Directions for this task =
The lines below, all of them, should be returned exactly as they appear.

Data block =

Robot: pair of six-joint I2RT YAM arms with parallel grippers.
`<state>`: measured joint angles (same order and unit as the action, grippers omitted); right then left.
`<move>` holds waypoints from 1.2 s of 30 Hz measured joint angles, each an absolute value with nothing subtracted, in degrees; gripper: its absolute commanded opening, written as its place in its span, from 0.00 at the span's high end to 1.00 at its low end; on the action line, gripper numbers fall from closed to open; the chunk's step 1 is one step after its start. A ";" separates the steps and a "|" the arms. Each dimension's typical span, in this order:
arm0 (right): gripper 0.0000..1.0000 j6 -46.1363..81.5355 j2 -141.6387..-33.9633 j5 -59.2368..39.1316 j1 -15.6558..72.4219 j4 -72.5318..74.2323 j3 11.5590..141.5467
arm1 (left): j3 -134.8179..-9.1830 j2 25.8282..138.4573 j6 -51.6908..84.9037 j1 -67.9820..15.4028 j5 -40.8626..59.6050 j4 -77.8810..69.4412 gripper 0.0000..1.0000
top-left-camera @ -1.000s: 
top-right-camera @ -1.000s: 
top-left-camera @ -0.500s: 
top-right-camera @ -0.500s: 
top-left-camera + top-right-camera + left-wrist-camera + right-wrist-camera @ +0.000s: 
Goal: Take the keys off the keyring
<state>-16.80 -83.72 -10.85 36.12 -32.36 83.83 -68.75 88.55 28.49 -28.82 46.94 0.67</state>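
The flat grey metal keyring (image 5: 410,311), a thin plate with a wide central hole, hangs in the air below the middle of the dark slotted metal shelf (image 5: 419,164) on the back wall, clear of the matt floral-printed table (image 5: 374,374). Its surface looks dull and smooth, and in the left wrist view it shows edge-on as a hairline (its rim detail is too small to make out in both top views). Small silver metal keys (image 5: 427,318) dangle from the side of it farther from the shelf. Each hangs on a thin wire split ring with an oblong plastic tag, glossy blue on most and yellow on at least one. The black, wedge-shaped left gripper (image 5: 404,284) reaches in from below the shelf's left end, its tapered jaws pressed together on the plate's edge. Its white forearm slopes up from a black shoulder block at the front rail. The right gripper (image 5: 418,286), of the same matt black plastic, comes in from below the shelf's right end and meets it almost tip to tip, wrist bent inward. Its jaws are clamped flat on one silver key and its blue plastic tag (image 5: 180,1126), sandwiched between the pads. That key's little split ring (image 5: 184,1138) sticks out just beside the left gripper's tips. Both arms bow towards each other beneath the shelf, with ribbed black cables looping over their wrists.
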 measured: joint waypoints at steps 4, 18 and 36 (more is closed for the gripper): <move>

Answer to the problem =
Robot: pair of six-joint I2RT YAM arms with parallel grippers.
`<state>`: measured joint angles (same order and unit as the action, grippers omitted); right then left.
`<move>` holds waypoints from 1.2 s of 30 Hz measured joint angles, each an absolute value with nothing subtracted, in degrees; gripper: its absolute commanded opening, written as its place in its span, from 0.00 at the span's high end to 1.00 at its low end; on the action line, gripper numbers fall from closed to open; the chunk's step 1 is one step after its start. A ";" separates the steps and a "|" the arms. Each dimension's typical span, in this order:
arm0 (right): gripper 0.0000..1.0000 j6 -46.1363..81.5355 j2 -141.6387..-33.9633 j5 -59.2368..39.1316 j1 -15.6558..72.4219 j4 -72.5318..74.2323 j3 11.5590..141.5467
arm1 (left): j3 -134.8179..-9.1830 j2 25.8282..138.4573 j6 -51.6908..84.9037 j1 -67.9820..15.4028 j5 -40.8626..59.6050 j4 -77.8810..69.4412 gripper 0.0000..1.0000
top-left-camera @ -1.000s: 
top-right-camera @ -1.000s: 
top-left-camera @ -0.500s: 
top-right-camera @ -0.500s: 
top-left-camera + top-right-camera + left-wrist-camera + right-wrist-camera @ +0.000s: 
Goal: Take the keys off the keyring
<state>-16.80 -83.72 -10.85 36.12 -32.36 83.83 -68.75 88.55 28.49 -28.82 46.94 0.67</state>
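The flat grey metal keyring (image 5: 410,311), a thin plate with a wide central hole, hangs in the air below the middle of the dark slotted metal shelf (image 5: 419,164) on the back wall, clear of the matt floral-printed table (image 5: 374,374). Its surface looks dull and smooth, and in the left wrist view it shows edge-on as a hairline (its rim detail is too small to make out in both top views). Small silver metal keys (image 5: 427,318) dangle from the side of it farther from the shelf. Each hangs on a thin wire split ring with an oblong plastic tag, glossy blue on most and yellow on at least one. The black, wedge-shaped left gripper (image 5: 404,284) reaches in from below the shelf's left end, its tapered jaws pressed together on the plate's edge. Its white forearm slopes up from a black shoulder block at the front rail. The right gripper (image 5: 418,286), of the same matt black plastic, comes in from below the shelf's right end and meets it almost tip to tip, wrist bent inward. Its jaws are clamped flat on one silver key and its blue plastic tag (image 5: 180,1126), sandwiched between the pads. That key's little split ring (image 5: 184,1138) sticks out just beside the left gripper's tips. Both arms bow towards each other beneath the shelf, with ribbed black cables looping over their wrists.
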 measured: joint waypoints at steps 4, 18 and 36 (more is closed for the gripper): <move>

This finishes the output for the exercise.